The temporal variance in symbol duration is accounted for by producing
output parameter contours of fixed representational width and then
temporally scaling these contours to the desired temporal extent using
estimated, generated or actual symbol durations. For example, "well" is
represented by a fixed number of time-independent phoneme symbols,
regardless of its duration. The prosodic, time-dependent information also
has a fixed-width representation. Thus, the inputs to the learning machine
always have a fixed number of symbolic elements representing sounds of
various durations. The prior art techniques, in contrast, represent sounds
of longer duration using a larger number of symbolic elements, each of
which corresponds to a fixed duration of time. The representation of the
word "well" in prior art systems thus requires a larger or smaller number
of input segments, depending on whether the word is spoken with a long or
short duration. This significant difference between the prior art and the
present invention has important consequences. Because the present
invention has a fixed number of representational symbols, regardless of
the duration of the word, the learning machine is able to more effectively
correlate specific inputs with the meaning of the sound, and correlate
these meanings with contextual information. The present invention,
therefore, provides a system that is far superior to prior art systems.

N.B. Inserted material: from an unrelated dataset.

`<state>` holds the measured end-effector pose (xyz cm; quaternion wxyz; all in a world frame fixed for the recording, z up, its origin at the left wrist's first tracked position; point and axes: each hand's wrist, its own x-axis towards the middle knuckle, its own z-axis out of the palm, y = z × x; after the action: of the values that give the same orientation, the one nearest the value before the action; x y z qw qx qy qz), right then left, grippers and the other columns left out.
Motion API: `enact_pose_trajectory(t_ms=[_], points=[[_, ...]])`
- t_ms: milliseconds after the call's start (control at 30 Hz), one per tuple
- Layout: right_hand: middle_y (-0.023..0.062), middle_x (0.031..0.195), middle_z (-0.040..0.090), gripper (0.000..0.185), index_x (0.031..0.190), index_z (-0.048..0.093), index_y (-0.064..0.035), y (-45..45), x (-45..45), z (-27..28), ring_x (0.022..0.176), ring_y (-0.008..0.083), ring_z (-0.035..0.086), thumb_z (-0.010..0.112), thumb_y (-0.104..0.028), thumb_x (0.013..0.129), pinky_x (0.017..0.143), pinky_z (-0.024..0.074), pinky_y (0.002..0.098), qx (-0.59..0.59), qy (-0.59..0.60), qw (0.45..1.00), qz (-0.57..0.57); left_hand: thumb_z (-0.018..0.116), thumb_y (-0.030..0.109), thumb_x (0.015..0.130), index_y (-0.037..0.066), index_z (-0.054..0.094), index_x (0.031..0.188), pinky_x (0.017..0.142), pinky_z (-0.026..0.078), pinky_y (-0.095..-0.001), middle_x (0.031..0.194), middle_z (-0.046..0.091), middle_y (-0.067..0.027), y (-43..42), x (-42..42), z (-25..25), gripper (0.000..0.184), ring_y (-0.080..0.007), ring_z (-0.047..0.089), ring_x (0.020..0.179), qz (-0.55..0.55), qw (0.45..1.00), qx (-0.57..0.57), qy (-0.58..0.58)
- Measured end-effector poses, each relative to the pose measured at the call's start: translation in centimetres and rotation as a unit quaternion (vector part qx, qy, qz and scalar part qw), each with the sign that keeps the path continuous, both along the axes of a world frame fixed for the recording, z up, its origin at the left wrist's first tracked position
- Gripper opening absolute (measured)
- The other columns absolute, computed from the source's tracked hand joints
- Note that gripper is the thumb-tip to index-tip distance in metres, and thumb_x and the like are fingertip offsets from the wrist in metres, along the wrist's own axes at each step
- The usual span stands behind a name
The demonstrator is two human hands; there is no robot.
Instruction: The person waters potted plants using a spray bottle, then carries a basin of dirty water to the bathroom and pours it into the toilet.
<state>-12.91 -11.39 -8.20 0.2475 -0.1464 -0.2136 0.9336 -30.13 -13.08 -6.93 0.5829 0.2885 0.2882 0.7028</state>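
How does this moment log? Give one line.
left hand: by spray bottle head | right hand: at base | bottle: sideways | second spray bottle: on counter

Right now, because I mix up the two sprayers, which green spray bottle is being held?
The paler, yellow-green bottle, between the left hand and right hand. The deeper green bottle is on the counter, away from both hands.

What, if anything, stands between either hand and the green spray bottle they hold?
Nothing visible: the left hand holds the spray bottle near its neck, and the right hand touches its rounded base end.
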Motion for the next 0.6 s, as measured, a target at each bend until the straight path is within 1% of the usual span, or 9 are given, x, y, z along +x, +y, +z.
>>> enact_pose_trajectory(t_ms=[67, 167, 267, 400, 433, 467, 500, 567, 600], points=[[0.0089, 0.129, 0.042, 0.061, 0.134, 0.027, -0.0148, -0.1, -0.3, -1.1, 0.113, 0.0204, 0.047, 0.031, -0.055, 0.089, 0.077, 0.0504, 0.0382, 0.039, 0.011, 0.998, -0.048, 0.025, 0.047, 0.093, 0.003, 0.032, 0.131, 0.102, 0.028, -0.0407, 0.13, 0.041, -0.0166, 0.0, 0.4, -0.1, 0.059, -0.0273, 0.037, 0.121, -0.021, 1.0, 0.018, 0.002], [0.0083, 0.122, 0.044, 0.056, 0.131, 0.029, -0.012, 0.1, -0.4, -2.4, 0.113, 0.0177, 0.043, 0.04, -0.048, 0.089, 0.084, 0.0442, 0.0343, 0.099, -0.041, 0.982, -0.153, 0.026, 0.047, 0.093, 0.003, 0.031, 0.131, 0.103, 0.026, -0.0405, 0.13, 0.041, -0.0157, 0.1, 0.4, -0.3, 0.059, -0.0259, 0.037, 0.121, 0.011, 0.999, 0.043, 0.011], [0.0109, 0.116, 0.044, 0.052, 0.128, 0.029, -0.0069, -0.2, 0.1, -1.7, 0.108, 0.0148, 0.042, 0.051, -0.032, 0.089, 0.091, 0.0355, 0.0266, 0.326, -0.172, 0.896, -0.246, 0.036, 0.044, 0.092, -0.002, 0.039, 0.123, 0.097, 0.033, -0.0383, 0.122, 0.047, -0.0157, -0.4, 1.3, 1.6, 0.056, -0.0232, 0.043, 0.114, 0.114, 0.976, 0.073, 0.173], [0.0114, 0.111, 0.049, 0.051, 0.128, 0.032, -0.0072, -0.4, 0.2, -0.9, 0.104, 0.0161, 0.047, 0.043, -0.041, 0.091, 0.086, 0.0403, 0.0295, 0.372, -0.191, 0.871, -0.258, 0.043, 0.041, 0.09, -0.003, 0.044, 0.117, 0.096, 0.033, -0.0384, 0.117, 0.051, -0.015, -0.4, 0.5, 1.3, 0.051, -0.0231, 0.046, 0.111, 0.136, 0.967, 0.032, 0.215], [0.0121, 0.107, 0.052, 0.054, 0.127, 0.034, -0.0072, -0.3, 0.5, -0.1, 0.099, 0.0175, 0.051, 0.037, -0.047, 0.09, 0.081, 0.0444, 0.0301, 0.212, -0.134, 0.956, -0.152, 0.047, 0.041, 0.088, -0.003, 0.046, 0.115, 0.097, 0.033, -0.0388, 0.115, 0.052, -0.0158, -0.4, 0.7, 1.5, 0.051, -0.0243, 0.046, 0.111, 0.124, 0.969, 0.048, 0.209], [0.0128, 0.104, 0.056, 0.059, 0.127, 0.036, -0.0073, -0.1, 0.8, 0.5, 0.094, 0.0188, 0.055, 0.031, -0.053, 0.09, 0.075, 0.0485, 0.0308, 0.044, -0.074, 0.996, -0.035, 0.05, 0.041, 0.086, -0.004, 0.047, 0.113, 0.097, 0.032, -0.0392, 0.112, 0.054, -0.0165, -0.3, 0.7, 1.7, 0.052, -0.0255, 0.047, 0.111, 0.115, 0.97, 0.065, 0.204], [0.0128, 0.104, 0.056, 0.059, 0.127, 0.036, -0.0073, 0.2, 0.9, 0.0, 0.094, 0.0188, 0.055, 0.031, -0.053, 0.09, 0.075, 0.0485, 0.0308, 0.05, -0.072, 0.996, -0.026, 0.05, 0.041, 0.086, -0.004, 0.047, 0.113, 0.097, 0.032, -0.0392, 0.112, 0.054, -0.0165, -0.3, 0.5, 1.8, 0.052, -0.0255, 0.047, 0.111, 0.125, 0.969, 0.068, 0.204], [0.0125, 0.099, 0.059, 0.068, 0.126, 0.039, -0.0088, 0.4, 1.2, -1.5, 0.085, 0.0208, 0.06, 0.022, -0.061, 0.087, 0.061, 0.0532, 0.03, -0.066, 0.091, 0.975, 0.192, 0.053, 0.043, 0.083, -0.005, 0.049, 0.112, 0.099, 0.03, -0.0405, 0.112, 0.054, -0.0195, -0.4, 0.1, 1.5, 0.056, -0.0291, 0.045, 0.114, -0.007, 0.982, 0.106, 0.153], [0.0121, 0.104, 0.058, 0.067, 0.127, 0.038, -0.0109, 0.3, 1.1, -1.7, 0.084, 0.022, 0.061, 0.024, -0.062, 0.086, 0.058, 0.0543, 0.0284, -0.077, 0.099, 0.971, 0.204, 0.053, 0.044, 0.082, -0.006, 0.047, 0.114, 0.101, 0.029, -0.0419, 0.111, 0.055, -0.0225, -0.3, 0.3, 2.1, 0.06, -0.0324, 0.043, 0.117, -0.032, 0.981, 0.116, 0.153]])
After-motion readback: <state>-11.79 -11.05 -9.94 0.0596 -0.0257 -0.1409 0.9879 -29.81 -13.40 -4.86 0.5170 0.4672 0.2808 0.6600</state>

We now turn to the technique of simultaneously representing a desired sound
at different levels of abstraction. A sound can often be usefully
represented at many different, hierarchically-related levels of
abstraction. In speech, for example, phonemes, words, clauses, phrases,
sentences, paragraphs, etc. form a hierarchy of useful, related levels of
representation. As in the prior art, one could encode all of this
information at the same representational level, creating representations
for a low-level element, such as a phoneme, which includes information
about higher levels, such as what word the phoneme belongs to, what
sentence the word belongs to, and so on. However, this approach taken in
the prior art has severe limitations. For example, a window of low-level
information that is reasonably sized (e.g., 10 phonemes) will only span a
small portion of the available higher-level information (e.g., 2 words, or
a fragment of a sentence). The effect is that considerable contextual
information is ignored.
In order to simultaneously access multiple hierarchical levels of
information without the restrictions and disadvantages of the prior art,
the system of the present invention utilizes a novel input architecture
comprising separate, independently mobile input windows for each
representational level of interest. Thus, as shown in FIG. 2, a reasonably
sized low-level input window 20 can be accompanied by a different,
reasonably-sized window 22 at another level of abstraction. The inputs
from both windows are simultaneously fed into the learning machine 10,
which generates control parameters 12 based on taking both levels of
information into account. For example, FIG. 6 illustrates a sequence of
input elements at the level of words, while FIG. 7 illustrates a sequence
of input elements at the level of phonemes. Within the window of each
level is an element of focus, shown in the figures as shaded. As the
system shifts its lowest-level window to focus on successive symbols
(e.g., phonemes of FIG. 7), generating corresponding control parameters
and parameter contours, it will occasionally and appropriately shift its
higher level windows (e.g., word or phrase of FIG. 6) to match the new
context. Typically, this results in windows which progress faster at lower
levels of abstraction (e.g., FIG. 7) and slower at higher levels (e.g.,
FIG. 6), but which always focus on information relevant to the symbol for
which parameters are being generated, and which always span the same
number of representational elements.
In general terms, a parameter generation technique according to the present
invention is practiced as follows. First, a body of relevant training data
must be obtained or generated. This data comprises one or more
hierarchical levels of symbolic representations of various desired sounds,
and a matching group of sound generation control parameters and parameter
contours representing prosodic characteristics of those sounds. Neither
the input set (information on the symbolic representations) nor the output
set (parameters and parameter contours) need be complete in the sense of
containing all possible components. For example, several parallel systems
can be created, each trained to output a different parameter or contour
and then used in concert to generate all of the necessary parameters and
contours. Alternately, several of the necessary parameters and contours
can be supplied by systems external to the learning machine. It should
also be noted that a parameter contour may contain just one parameter, or
several parameters describing the variation of prosodic qualities of an
associated symbol. In all cases, however, the training data collected is
treated and organized so as to be appropriate for submission to the
learning engine, including separation of the different hierarchical levels
of information and preparation of the input representation for
architectural disassociation from the desired durations. The generation of
representations 18 (FIG. 1) is typically performed off-line, and the data
stored for later presentation to the learning machine 10. In the case of
text-to-speech applications, raw databases of spoken words are commonly
available, as are software modules for extracting therefrom various forms
of information such as part of speech of a word, word accent, phonetic
transcription, etc. The present invention does not depend on the manner in
which such training data is generated, rather it depends upon novel
techniques for organizing and presenting that data to a learning engine.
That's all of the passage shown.